§ EXERCISE PROMPT
Once you reach the line that holds "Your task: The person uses" in the listing below, output it and every line after it through the line that holds "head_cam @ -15", word for word.

§ PROVIDED RECORDS
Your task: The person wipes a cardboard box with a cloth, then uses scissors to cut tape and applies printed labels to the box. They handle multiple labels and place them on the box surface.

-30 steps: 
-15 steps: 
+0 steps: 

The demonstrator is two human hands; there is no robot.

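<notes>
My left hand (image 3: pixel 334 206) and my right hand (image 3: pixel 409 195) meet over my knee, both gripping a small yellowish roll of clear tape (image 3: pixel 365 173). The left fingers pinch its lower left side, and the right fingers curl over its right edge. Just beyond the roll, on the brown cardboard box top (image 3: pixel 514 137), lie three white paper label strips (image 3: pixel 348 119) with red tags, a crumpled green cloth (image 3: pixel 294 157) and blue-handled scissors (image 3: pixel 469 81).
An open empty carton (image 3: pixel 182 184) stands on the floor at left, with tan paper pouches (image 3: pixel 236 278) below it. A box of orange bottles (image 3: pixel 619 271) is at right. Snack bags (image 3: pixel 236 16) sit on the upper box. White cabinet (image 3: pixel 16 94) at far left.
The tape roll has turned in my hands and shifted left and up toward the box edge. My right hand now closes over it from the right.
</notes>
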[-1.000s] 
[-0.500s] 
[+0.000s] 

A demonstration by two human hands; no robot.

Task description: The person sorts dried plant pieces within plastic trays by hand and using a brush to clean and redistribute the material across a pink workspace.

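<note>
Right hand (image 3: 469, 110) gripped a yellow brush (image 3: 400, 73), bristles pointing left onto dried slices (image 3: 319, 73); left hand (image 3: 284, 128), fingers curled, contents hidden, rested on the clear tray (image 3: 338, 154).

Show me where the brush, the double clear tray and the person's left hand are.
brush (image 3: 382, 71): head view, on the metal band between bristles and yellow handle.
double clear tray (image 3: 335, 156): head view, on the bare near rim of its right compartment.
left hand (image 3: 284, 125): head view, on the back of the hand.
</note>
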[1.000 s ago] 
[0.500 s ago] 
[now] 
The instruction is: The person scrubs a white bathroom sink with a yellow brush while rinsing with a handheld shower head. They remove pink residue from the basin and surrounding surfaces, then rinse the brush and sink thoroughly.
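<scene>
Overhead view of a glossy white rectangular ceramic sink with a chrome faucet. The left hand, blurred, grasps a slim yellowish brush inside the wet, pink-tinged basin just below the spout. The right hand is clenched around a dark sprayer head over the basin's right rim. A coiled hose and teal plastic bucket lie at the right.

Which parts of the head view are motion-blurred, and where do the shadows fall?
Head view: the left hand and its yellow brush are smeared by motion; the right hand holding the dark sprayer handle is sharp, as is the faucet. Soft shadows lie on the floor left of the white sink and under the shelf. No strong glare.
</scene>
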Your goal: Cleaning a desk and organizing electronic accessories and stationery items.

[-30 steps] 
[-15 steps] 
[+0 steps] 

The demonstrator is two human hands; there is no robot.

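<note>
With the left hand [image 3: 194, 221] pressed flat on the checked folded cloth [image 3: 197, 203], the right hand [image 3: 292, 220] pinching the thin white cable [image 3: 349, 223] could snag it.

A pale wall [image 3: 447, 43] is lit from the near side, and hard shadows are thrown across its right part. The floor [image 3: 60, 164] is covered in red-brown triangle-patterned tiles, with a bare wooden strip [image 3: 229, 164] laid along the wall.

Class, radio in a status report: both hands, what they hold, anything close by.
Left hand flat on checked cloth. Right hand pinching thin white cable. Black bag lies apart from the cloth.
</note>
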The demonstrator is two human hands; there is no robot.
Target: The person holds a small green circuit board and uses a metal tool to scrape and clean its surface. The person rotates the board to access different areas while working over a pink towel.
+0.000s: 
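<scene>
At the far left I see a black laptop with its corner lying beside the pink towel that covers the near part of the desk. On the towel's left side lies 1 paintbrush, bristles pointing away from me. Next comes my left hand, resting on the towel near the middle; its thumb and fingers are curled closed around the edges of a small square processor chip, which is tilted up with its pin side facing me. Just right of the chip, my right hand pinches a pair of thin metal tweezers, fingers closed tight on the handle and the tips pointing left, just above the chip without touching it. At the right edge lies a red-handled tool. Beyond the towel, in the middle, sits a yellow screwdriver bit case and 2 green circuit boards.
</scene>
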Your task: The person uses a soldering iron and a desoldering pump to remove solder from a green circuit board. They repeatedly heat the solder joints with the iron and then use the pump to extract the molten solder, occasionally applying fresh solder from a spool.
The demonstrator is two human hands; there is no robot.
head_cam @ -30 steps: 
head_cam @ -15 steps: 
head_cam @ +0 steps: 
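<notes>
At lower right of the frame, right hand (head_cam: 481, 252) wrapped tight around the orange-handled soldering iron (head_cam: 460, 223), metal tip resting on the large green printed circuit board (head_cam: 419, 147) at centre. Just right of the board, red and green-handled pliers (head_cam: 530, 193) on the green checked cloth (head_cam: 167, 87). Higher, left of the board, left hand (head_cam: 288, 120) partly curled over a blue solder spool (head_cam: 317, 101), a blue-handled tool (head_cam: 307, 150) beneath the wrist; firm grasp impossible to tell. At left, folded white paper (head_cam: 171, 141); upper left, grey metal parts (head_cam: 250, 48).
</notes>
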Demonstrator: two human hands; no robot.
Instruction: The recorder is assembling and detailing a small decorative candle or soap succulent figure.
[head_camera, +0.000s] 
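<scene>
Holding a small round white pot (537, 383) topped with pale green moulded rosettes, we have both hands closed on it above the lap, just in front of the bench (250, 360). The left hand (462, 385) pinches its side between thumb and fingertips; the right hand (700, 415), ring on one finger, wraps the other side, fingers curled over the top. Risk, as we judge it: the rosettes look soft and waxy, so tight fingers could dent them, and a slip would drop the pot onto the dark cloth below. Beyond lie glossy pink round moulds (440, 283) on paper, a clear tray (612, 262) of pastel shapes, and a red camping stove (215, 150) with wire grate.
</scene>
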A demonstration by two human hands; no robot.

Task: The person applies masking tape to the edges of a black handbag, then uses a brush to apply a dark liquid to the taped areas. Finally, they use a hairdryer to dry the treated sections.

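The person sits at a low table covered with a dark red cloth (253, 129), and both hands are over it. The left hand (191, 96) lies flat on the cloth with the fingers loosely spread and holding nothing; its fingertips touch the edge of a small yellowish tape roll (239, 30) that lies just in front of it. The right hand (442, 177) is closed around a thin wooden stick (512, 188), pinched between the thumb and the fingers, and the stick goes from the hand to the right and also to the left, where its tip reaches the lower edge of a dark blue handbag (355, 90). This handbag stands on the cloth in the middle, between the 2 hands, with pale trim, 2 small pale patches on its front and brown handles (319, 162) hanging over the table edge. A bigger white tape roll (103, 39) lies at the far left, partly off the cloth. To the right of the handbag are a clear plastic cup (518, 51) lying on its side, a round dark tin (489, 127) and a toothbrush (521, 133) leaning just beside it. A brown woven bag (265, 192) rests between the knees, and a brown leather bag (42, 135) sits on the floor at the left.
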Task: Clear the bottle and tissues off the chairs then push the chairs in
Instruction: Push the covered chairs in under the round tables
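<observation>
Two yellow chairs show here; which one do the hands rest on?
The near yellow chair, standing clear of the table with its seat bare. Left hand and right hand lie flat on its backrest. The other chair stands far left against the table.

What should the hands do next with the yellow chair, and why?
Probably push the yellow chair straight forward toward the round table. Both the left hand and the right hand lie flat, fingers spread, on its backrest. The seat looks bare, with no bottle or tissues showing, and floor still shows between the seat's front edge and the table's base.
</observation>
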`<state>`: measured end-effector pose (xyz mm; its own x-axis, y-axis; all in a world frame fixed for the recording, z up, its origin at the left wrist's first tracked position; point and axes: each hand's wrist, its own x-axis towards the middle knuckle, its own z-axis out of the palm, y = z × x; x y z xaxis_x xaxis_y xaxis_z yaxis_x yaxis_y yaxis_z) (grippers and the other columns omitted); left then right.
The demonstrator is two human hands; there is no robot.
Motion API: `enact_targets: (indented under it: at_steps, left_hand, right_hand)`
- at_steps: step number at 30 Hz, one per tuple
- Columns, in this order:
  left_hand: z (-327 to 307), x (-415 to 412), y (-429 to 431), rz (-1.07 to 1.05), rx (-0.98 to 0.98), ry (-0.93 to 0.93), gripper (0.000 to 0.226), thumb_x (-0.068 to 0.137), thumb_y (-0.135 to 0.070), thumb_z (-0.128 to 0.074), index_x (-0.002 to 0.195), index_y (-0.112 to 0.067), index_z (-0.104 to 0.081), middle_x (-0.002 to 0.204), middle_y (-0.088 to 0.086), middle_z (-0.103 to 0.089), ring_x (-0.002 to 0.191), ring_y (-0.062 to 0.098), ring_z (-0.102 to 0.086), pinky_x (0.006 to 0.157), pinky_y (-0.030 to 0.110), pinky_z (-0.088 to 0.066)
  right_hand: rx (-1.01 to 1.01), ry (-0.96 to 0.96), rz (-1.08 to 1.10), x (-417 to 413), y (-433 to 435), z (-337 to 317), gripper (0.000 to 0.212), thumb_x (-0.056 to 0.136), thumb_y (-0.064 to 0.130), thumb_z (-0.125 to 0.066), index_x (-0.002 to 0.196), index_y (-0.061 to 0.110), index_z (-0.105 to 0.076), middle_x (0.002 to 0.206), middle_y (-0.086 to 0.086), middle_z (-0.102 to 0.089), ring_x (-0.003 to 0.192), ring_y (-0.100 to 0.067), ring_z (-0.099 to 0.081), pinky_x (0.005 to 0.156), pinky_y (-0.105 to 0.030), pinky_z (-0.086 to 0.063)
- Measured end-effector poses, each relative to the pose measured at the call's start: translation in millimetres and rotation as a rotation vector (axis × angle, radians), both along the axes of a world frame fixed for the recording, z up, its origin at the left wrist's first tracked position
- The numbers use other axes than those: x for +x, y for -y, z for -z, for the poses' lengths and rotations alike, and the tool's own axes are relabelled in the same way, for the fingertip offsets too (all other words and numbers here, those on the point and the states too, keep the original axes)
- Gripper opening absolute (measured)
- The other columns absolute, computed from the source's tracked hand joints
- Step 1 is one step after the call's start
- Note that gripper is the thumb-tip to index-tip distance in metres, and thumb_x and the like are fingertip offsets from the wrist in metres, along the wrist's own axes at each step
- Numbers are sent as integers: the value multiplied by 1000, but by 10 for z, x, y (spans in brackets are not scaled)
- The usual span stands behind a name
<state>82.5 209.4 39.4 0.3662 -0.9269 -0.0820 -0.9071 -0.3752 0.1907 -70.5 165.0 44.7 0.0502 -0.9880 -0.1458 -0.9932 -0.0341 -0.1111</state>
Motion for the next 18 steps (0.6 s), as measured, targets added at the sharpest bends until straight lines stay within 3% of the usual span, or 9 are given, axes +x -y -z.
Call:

§ RESPONSE
Your task: The person uses a soldering iron and a desoldering pump to remove solder from a green circuit board. They repeatedly heat the solder joints with the iron and then use the pump to extract the molten solder, occasionally applying fresh solder from a spool.
The demonstrator is two human hands; there is no robot.
head_cam @ -30 steps: 
head_cam @ -15 steps: 

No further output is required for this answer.